Palatin Technologies (PTN)

Three and Nine Months Ended March 31, 2009 Compared to the Three and Nine Months Ended March 31, 2008

        Licenses and Contracts – For the three and nine months ended March 31, 2009, we recognized $5.2 million and $7.1 million, respectively, in licenses and contract revenue related to our license agreement with AstraZeneca. For the three and nine months ended March 31, 2008, we recognized $0.7 million and $10.5 million, respectively, in licenses and contract revenue consisting of (i) $0 and $8.2 million, respectively, related to bremelanotide pursuant to our collaboration agreement with King, (ii) $0.7 million and $2.2 million, respectively, related to our license agreement with AstraZeneca, and (iii) $0 and $0.1 million related to NeutroSpec pursuant to our collaboration agreement with Mallinckrodt.
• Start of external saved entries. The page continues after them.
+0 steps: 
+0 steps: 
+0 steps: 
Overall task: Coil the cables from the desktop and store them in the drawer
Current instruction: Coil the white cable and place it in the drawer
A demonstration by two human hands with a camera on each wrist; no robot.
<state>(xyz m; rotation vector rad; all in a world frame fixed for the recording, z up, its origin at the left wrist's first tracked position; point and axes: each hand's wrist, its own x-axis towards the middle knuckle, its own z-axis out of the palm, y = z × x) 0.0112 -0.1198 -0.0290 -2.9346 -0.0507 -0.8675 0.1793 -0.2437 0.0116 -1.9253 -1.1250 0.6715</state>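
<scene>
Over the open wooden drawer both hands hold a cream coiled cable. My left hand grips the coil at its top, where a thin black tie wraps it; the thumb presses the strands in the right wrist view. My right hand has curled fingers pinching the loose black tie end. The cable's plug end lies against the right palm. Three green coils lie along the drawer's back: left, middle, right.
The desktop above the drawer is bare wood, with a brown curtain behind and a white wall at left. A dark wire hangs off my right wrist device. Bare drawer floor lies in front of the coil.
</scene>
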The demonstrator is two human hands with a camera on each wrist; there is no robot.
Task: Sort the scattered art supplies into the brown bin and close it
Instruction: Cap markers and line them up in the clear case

        There was no revenue related to King in fiscal 2009 as a result of the termination of our collaboration agreement with King and the recognition in September 2007 of the remaining deferred license revenue pursuant to King’s up-front payment. License and contract revenue from AstraZeneca for the three and nine months ended March 31, 2009 consisted of $4.5 million and $5.6 million, respectively, of revenue related to our research services performed during said period and $0.7 million and $1.5 million, respectively, of license revenue related to AstraZeneca’s up-front license and access fees. Contract revenue from Mallinckrodt reflects Mallinckrodt’s share of the costs incurred in certain NeutroSpec development activities. Future contract revenue from AstraZeneca and Mallinckrodt, in the form of reimbursement of shared development costs or the recognition of deferred license and access fees, will fluctuate based on development activities in our obesity and NeutroSpec programs. We may also earn contract revenue based on the attainment of certain development milestones.

        Research and Development – Research and development expenses decreased to $3.8 million for the three months ended March 31, 2009 from $4.6 million for the three months ended March 31, 2008. Research and development expenses decreased to $10.3 million for the nine months ended March 31, 2009 from $16.3 million for the nine months ended March 31, 2008.

        There were no research and development expenses related to bremelanotide for sexual dysfunction for the three and nine months ended March 31, 2009 compared to $0.3 million and $3.0 million, respectively, for the same periods in 2008. The amount for the three and nine months ended March 31, 2008 included both third-party costs incurred by us and partially reimbursed by King and our share of costs for development activities performed by King. Research and development expenses related to bremelanotide for sexual dysfunction changed as a result of (i) the completion of certain Phase 2B trials on both men and women, (ii) the decision to not initiate Phase 3 clinical trials for erectile dysfunction, and (iii) the strategic restructuring and refocusing of our clinical-stage product portfolio development programs. Similar to the recognition of license revenue explained above, the three and nine months ended March 31, 2008 included the recognition of $0.8 million of deferred costs based on the termination of our collaboration agreement with King.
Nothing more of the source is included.